* HOW TO COMPLETE THIS TASK
Copy exactly, please, each line of the data below until the line that contains "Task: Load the" has been copied, beginning at the top.
== DATA RECORDS
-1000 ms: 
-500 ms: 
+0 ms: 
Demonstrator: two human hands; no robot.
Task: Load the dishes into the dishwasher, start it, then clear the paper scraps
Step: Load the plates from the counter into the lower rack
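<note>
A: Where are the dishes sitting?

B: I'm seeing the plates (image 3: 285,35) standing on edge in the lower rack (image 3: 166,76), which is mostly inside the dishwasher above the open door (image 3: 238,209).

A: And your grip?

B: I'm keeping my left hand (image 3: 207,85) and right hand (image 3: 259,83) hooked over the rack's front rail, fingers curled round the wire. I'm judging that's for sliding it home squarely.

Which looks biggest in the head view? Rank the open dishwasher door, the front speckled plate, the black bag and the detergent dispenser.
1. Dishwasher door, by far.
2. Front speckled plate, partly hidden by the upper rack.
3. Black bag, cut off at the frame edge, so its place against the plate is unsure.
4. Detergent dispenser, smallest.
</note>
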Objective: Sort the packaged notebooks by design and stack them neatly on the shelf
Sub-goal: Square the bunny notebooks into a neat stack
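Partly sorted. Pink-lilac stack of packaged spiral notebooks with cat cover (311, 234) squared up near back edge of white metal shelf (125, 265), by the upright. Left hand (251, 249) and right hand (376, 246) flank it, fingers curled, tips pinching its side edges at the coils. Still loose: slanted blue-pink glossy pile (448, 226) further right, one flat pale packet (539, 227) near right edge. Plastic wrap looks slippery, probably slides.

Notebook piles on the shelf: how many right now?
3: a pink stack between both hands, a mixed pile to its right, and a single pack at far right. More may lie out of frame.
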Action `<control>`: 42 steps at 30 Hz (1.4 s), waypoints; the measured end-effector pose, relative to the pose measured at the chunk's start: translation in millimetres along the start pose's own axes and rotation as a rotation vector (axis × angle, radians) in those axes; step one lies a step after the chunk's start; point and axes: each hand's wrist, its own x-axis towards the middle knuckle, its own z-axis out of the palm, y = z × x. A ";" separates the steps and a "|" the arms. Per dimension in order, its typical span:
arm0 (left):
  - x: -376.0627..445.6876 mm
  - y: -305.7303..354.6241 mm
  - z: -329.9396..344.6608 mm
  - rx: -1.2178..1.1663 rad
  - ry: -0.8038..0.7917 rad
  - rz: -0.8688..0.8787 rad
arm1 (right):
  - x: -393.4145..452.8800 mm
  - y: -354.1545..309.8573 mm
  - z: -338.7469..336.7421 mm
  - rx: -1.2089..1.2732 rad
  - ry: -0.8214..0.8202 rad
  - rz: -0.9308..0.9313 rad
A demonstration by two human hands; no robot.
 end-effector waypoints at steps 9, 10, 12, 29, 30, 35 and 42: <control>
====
* PROBLEM SOLUTION
-1000 ms: 
-500 ms: 
+0 ms: 
Demonstrator: two human hands; no robot.
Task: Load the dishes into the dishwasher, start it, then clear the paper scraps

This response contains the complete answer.